The response must consist of the complete listing below, reproduced without alteration.
*****
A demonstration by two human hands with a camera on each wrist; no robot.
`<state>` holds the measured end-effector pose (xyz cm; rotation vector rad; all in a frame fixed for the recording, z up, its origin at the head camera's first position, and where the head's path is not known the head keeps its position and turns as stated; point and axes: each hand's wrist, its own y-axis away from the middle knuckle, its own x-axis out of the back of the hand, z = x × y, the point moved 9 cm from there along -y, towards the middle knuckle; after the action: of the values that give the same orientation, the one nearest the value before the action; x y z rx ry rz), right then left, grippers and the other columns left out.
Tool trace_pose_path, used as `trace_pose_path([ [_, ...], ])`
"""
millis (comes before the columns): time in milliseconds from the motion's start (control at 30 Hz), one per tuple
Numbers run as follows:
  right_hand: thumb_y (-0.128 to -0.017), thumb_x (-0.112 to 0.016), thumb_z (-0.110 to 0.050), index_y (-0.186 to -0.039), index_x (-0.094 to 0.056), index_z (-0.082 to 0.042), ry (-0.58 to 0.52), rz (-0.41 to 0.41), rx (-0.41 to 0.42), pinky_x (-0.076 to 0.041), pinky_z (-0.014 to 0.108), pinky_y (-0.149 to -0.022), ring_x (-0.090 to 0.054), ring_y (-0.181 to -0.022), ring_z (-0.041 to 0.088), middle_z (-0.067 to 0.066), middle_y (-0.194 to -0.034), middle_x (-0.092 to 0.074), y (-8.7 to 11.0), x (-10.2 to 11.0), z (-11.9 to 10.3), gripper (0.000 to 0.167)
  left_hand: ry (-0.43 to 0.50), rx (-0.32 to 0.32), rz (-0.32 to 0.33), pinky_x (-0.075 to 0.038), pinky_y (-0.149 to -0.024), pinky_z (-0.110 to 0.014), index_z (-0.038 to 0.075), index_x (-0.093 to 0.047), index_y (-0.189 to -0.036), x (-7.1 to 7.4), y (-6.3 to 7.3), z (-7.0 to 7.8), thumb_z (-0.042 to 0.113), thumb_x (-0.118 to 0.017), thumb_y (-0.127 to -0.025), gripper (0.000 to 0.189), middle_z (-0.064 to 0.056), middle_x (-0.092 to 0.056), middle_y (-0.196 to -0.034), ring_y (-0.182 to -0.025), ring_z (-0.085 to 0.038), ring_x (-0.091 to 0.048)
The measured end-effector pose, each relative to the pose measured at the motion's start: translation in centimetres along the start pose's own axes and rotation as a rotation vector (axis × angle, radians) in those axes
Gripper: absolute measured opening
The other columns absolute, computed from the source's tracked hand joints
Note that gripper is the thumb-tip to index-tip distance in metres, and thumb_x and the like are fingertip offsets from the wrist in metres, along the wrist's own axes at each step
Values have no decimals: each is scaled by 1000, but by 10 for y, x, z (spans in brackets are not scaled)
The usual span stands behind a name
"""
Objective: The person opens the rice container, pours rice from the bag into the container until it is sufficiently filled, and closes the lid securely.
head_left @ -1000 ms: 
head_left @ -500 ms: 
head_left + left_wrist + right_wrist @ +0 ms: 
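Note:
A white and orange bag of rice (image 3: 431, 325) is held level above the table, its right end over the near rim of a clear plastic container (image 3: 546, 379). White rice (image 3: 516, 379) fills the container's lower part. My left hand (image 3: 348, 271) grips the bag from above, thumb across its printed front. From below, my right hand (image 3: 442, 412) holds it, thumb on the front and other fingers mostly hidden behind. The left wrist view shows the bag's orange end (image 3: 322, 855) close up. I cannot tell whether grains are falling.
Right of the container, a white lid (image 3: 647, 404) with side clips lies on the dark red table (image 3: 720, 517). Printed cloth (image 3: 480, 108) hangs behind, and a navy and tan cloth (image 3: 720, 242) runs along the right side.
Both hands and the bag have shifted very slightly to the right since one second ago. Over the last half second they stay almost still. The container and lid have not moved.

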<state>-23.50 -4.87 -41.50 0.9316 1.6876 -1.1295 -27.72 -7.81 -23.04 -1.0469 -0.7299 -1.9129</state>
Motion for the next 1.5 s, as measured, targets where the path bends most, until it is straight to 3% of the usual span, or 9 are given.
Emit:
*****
▸ **COMPLETED TASK**:
A demonstration by two human hands with a camera on each wrist; no robot.
`<state>` holds the measured end-effector pose (xyz cm; rotation vector rad; all in a frame fixed for the recording, z up, its origin at the head camera's first position, and where the head's path is not known the head keeps its position and turns as stated; point and axes: each hand's wrist, its own y-axis away from the middle knuckle, its own x-axis out of the back of the hand, z = x × y, the point moved 9 cm from there along -y, towards the middle knuckle; after the action: of the values that give the same orientation, the one nearest the value before the action; x y z rx ry rz), right then left, grippers and the other columns left out.
Tool trace_pose_path, used as `trace_pose_path([ [_, ...], ])`
"""
millis (comes before the columns): time in milliseconds from the motion's start (control at 30 Hz), one per tuple
Numbers run as follows:
  right_hand: thumb_y (-0.128 to -0.017), thumb_x (-0.112 to 0.016), thumb_z (-0.110 to 0.050), index_y (-0.186 to -0.039), index_x (-0.094 to 0.056), index_z (-0.082 to 0.042), ry (-0.58 to 0.52), rz (-0.41 to 0.41), rx (-0.41 to 0.42), pinky_x (-0.076 to 0.041), pinky_z (-0.014 to 0.108), pinky_y (-0.149 to -0.022), ring_x (-0.090 to 0.054), ring_y (-0.181 to -0.022), ring_z (-0.041 to 0.088), middle_z (-0.067 to 0.066), middle_y (-0.194 to -0.034), middle_x (-0.092 to 0.074), y (-8.7 to 11.0), x (-10.2 to 11.0), z (-11.9 to 10.3), gripper (0.000 to 0.167)
  left_hand: ry (-0.43 to 0.50), rx (-0.32 to 0.32), rz (-0.32 to 0.33), pinky_x (-0.075 to 0.038), pinky_y (-0.149 to -0.024), pinky_z (-0.110 to 0.014), index_z (-0.038 to 0.075), index_x (-0.093 to 0.047), index_y (-0.189 to -0.036), x (-7.1 to 7.4), y (-6.3 to 7.3), z (-7.0 to 7.8), thumb_z (-0.042 to 0.113), thumb_x (-0.118 to 0.017), thumb_y (-0.127 to -0.025), gripper (0.000 to 0.189), middle_z (-0.064 to 0.056), middle_x (-0.092 to 0.056), middle_y (-0.196 to -0.034), ring_y (-0.182 to -0.025), ring_z (-0.085 to 0.038), ring_x (-0.091 to 0.048)
The measured end-effector pose, each relative to the pose measured at the motion's start: translation in centimetres along the start pose's own axes and rotation as a rotation vector (axis × angle, radians) in those axes
Gripper: absolute measured opening
The other columns absolute, computed from the source's tracked hand joints
Note that gripper is the thumb-tip to index-tip distance in metres, and thumb_x and the like are fingertip offsets from the wrist in metres, along the wrist's own axes at each step
Values have no decimals: each is scaled by 1000, but by 10 for y, x, z (spans in brackets are not scaled)
The usual span stands behind a name
"""
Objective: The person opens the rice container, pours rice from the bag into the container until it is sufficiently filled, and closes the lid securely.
head_left @ -1000 ms: 
head_left @ -500 ms: 
head_left + left_wrist + right_wrist @ +0 ms: 
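Note:
A white and orange bag of rice (image 3: 431, 325) is held level above the table, its right end over the near rim of a clear plastic container (image 3: 546, 379). White rice (image 3: 516, 379) fills the container's lower part. My left hand (image 3: 348, 271) grips the bag from above, thumb across its printed front. From below, my right hand (image 3: 442, 412) holds it, thumb on the front and other fingers mostly hidden behind. The left wrist view shows the bag's orange end (image 3: 322, 855) close up. I cannot tell whether grains are falling.
Right of the container, a white lid (image 3: 647, 404) with side clips lies on the dark red table (image 3: 720, 517). Printed cloth (image 3: 480, 108) hangs behind, and a navy and tan cloth (image 3: 720, 242) runs along the right side.
Both hands and the bag have shifted very slightly to the right since one second ago. Over the last half second they stay almost still. The container and lid have not moved.
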
<state>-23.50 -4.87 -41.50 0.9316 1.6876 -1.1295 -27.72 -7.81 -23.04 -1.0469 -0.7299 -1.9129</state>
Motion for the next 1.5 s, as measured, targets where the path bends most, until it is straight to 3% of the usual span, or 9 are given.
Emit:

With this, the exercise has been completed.